#### TASK DETAILS
Please output only the lines running from the one that contains "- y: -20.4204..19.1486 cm" through the last line of the data below, exactly as they stand, with no pictures.

Stored items from a collection
#####

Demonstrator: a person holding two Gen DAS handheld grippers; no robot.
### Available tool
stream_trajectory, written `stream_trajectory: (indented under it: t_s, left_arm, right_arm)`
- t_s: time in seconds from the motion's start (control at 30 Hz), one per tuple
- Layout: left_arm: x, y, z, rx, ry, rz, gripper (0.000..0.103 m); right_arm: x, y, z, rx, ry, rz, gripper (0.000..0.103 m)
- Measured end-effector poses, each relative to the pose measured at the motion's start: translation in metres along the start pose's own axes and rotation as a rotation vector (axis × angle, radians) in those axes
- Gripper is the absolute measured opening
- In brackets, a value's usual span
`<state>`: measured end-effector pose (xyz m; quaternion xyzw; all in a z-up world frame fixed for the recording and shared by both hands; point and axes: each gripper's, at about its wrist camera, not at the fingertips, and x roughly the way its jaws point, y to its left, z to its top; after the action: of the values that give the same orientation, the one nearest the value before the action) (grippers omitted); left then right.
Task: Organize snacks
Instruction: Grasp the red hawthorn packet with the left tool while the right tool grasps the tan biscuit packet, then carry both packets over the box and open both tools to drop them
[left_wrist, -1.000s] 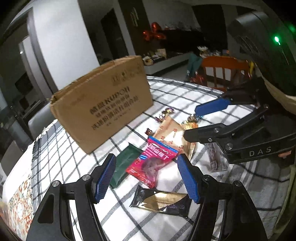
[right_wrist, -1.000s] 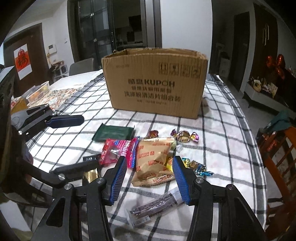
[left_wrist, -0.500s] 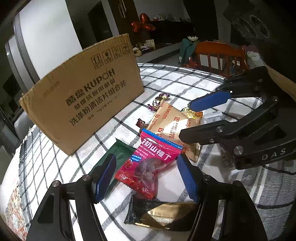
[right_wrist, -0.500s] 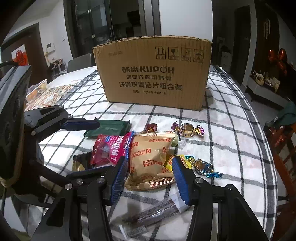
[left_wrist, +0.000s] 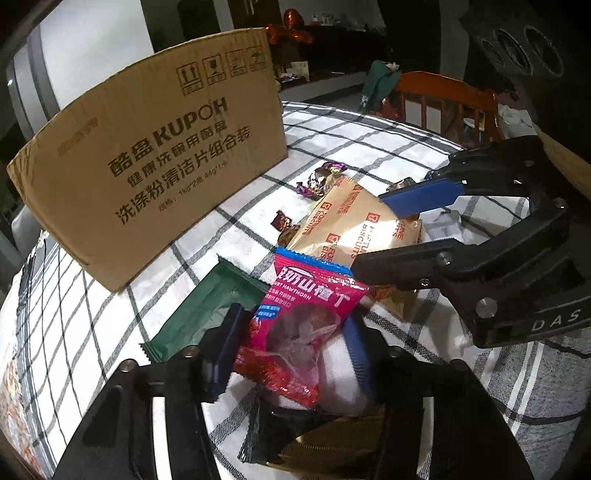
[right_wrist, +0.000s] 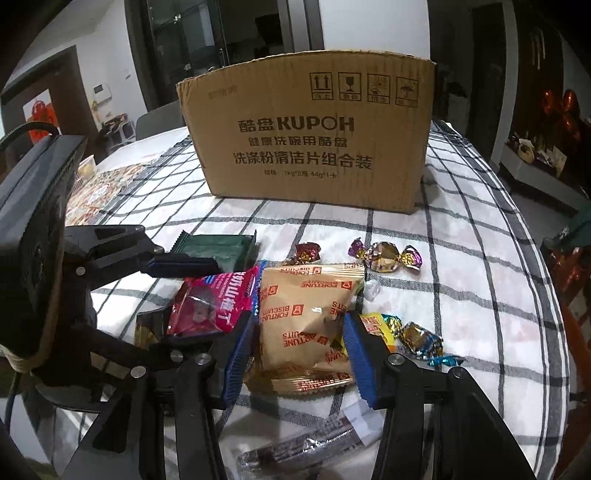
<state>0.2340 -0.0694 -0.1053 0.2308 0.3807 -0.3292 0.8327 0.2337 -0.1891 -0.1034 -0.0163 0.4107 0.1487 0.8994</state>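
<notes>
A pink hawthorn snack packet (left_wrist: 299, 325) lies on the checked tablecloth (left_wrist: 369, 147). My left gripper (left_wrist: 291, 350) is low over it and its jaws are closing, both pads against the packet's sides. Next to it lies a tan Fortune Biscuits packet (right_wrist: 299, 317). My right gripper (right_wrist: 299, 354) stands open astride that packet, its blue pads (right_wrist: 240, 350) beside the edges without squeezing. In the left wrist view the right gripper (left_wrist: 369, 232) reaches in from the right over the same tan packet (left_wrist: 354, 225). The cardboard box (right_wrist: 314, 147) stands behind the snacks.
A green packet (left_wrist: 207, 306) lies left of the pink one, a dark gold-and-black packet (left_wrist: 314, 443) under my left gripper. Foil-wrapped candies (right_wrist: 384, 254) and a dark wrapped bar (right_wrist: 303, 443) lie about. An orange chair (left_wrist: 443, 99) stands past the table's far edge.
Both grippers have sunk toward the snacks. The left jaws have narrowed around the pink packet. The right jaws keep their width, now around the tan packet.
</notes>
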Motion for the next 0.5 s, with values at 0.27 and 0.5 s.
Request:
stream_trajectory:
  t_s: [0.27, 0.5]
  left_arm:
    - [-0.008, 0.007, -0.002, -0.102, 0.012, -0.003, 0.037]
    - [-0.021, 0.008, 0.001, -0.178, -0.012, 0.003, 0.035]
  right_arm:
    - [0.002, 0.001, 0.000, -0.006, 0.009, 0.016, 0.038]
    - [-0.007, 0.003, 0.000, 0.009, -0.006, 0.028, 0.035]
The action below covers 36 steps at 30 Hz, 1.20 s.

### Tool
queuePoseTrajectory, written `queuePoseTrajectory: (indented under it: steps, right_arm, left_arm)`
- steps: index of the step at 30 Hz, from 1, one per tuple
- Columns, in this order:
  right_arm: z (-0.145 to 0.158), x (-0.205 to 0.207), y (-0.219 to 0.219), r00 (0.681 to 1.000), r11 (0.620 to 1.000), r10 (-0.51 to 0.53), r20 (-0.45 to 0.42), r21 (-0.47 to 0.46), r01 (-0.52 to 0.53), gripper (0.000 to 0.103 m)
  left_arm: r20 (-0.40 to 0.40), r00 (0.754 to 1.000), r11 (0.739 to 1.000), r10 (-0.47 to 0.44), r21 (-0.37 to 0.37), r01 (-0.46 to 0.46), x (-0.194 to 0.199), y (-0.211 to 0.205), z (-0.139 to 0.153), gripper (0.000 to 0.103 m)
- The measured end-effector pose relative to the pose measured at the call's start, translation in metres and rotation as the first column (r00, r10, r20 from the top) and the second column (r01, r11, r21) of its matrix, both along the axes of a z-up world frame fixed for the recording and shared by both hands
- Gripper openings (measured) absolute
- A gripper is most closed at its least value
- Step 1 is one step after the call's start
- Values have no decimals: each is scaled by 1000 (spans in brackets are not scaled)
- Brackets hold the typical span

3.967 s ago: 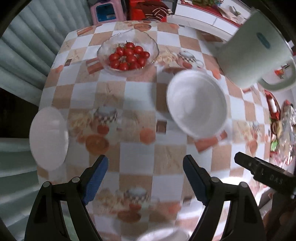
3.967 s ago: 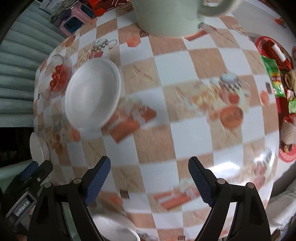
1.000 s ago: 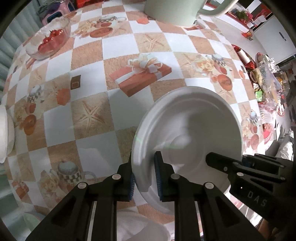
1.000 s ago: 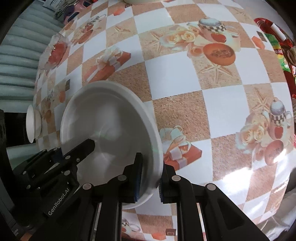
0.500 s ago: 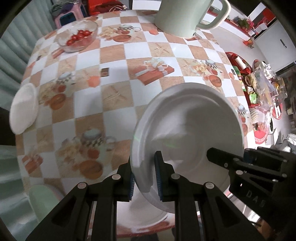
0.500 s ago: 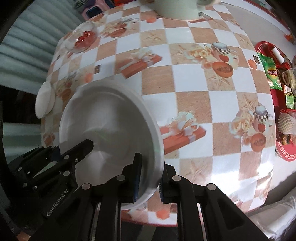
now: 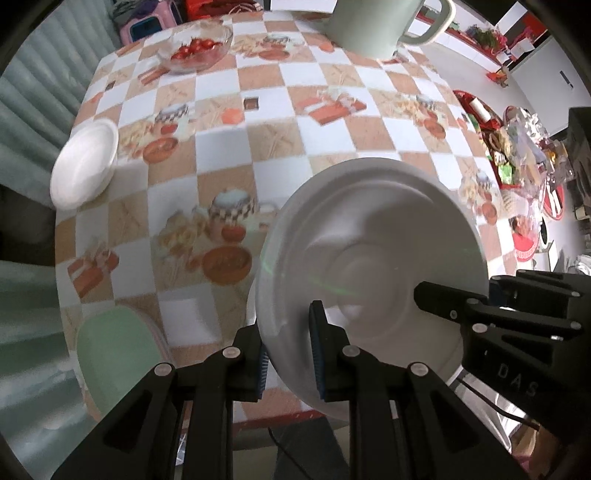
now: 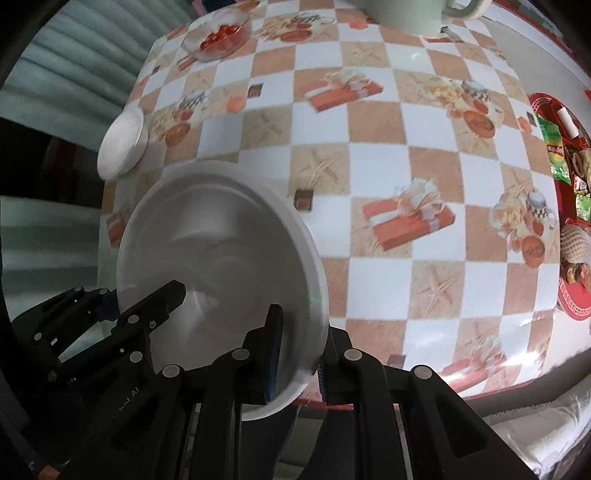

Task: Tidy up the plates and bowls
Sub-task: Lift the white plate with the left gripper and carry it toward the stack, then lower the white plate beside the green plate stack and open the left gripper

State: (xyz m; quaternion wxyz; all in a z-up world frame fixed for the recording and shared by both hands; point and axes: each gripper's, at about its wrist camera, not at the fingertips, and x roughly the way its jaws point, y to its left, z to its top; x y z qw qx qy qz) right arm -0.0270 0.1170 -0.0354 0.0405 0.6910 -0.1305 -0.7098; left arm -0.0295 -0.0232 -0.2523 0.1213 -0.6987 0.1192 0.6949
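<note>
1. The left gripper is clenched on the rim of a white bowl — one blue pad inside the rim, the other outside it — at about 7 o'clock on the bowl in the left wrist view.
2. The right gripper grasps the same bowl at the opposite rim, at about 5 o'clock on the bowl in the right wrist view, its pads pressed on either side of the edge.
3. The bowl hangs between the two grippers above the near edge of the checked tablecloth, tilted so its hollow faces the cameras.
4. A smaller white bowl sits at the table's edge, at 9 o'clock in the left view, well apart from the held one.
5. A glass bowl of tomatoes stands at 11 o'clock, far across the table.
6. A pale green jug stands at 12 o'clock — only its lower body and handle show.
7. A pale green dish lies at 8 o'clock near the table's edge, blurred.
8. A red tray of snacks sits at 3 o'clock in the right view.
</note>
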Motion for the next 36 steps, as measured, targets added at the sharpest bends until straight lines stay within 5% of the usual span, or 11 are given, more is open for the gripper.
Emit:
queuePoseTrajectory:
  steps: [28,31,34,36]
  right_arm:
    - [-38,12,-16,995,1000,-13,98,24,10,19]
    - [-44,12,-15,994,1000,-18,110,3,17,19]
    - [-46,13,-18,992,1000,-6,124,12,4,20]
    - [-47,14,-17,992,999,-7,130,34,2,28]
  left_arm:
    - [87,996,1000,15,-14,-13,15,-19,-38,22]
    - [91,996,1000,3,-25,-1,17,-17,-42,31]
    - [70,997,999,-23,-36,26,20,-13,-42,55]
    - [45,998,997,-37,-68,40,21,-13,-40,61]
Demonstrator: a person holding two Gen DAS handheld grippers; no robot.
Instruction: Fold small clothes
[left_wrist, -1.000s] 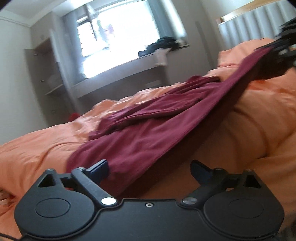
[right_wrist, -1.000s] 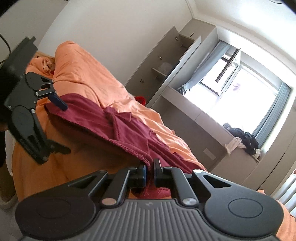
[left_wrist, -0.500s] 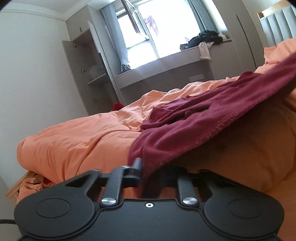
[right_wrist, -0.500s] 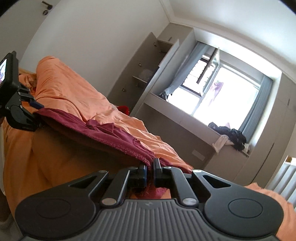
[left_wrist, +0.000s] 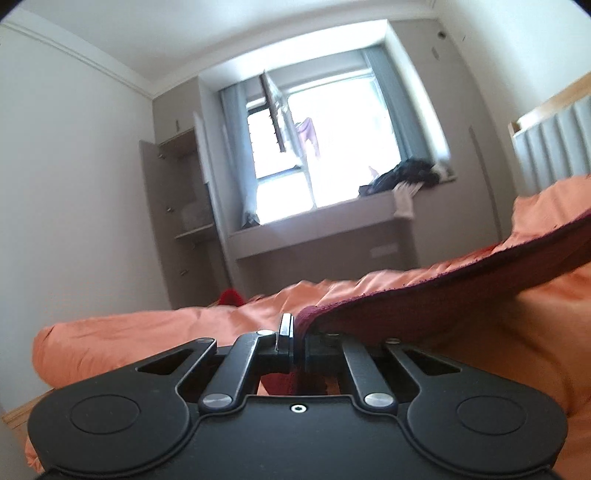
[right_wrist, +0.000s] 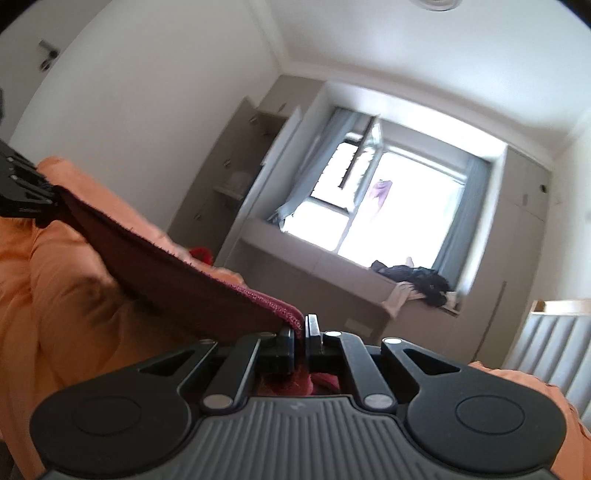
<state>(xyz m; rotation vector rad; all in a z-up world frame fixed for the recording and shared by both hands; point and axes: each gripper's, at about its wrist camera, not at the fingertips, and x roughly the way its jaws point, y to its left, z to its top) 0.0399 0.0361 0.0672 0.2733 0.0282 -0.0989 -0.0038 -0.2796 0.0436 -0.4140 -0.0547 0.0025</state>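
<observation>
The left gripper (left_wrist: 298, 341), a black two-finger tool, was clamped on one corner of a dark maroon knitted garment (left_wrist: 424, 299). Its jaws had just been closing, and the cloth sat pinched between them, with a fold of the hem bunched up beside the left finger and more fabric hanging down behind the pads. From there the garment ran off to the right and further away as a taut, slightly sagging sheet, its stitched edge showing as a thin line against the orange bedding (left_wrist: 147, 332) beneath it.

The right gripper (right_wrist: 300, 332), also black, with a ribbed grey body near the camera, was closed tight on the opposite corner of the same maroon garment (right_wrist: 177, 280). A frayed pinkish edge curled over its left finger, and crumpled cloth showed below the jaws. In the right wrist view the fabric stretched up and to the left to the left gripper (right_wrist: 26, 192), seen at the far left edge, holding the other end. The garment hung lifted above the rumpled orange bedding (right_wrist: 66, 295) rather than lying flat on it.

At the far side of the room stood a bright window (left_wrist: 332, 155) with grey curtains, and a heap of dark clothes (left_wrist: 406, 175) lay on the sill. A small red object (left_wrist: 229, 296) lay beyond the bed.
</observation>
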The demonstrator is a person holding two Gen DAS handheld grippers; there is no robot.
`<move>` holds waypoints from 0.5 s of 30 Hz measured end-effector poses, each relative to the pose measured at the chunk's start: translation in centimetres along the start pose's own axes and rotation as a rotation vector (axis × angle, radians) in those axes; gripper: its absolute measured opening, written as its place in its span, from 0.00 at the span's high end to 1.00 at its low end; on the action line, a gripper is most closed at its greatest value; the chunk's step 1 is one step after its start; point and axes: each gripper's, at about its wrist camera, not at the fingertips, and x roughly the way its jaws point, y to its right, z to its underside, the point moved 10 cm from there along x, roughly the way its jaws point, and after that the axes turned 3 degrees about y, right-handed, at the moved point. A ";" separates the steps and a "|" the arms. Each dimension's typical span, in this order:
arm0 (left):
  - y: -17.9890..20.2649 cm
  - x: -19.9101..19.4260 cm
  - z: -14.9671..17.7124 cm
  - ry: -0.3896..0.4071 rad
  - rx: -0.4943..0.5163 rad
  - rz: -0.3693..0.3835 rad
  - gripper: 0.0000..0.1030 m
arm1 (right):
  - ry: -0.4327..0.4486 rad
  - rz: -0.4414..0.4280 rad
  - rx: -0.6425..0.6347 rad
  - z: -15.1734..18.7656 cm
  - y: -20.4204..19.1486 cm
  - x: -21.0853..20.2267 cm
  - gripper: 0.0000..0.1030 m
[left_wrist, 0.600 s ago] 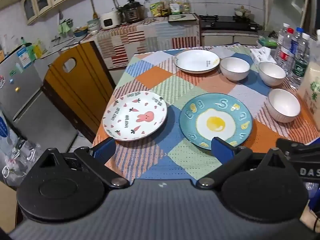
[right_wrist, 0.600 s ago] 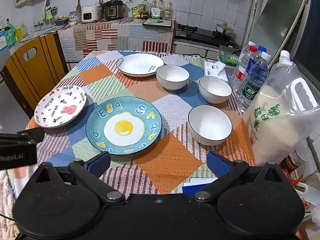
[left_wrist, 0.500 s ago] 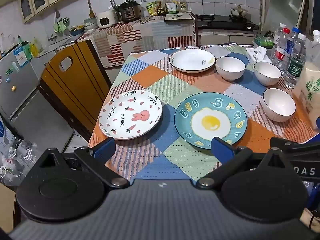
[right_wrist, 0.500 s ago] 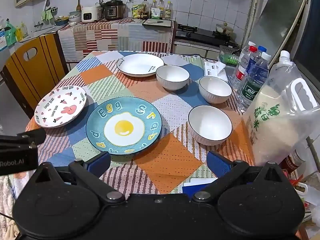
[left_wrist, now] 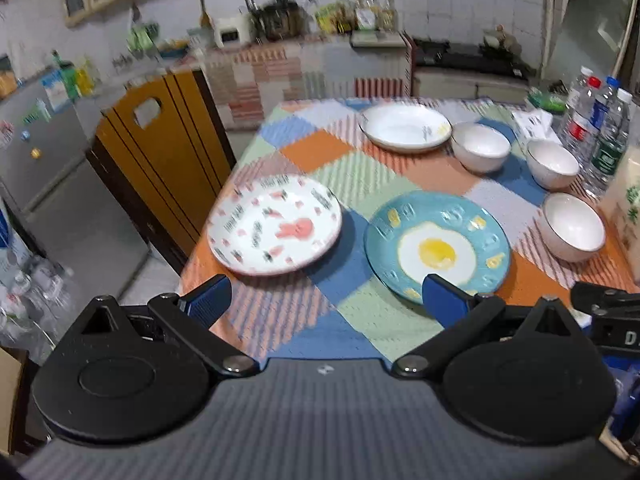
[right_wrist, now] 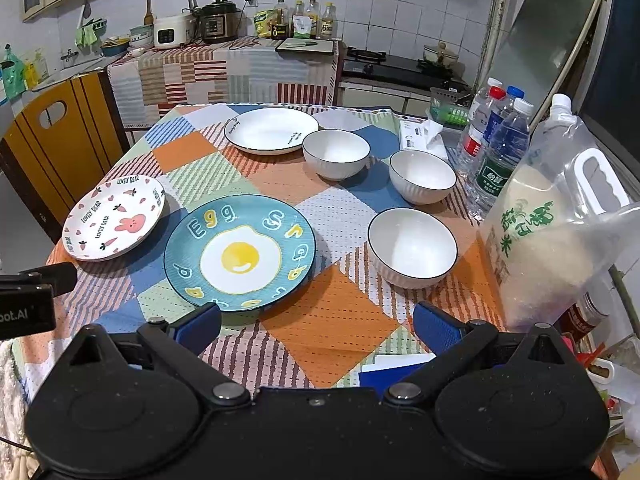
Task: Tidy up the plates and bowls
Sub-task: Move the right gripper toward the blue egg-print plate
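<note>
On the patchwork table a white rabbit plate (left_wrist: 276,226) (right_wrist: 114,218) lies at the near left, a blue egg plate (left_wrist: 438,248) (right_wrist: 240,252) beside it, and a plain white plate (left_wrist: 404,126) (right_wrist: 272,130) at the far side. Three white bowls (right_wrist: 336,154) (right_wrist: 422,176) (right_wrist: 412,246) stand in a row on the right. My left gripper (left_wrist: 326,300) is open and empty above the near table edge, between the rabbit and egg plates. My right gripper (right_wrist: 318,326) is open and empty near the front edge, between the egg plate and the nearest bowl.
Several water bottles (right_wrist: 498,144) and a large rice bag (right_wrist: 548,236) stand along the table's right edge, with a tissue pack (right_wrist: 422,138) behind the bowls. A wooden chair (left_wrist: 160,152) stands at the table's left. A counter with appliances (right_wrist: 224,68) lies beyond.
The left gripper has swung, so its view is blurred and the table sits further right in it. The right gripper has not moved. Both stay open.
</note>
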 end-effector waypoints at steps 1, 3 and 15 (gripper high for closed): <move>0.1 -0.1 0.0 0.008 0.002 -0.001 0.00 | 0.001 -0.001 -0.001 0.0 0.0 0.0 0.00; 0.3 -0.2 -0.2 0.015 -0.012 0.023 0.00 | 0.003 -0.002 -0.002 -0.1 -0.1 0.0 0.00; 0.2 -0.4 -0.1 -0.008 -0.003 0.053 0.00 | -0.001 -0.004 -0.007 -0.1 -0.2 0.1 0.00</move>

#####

#### ANSWER SECTION
  - y: -20.4204..19.1486 cm
  - x: -21.0853..20.2267 cm
  - gripper: 0.0000..0.1030 m
[left_wrist, 0.600 s ago] 
[right_wrist, 0.600 s ago] 
[left_wrist, 0.500 s ago] 
[right_wrist, 0.500 s ago] 
[left_wrist, now] 
[right_wrist, now] 
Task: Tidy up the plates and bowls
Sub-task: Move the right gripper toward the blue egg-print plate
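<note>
On the patchwork table a white rabbit plate (left_wrist: 276,226) (right_wrist: 114,218) lies at the near left, a blue egg plate (left_wrist: 438,248) (right_wrist: 240,252) beside it, and a plain white plate (left_wrist: 404,126) (right_wrist: 272,130) at the far side. Three white bowls (right_wrist: 336,154) (right_wrist: 422,176) (right_wrist: 412,246) stand in a row on the right. My left gripper (left_wrist: 326,300) is open and empty above the near table edge, between the rabbit and egg plates. My right gripper (right_wrist: 318,326) is open and empty near the front edge, between the egg plate and the nearest bowl.
Several water bottles (right_wrist: 498,144) and a large rice bag (right_wrist: 548,236) stand along the table's right edge, with a tissue pack (right_wrist: 422,138) behind the bowls. A wooden chair (left_wrist: 160,152) stands at the table's left. A counter with appliances (right_wrist: 224,68) lies beyond.
The left gripper has swung, so its view is blurred and the table sits further right in it. The right gripper has not moved. Both stay open.
</note>
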 end-effector waypoints at steps 1, 3 and 15 (gripper high for closed): <move>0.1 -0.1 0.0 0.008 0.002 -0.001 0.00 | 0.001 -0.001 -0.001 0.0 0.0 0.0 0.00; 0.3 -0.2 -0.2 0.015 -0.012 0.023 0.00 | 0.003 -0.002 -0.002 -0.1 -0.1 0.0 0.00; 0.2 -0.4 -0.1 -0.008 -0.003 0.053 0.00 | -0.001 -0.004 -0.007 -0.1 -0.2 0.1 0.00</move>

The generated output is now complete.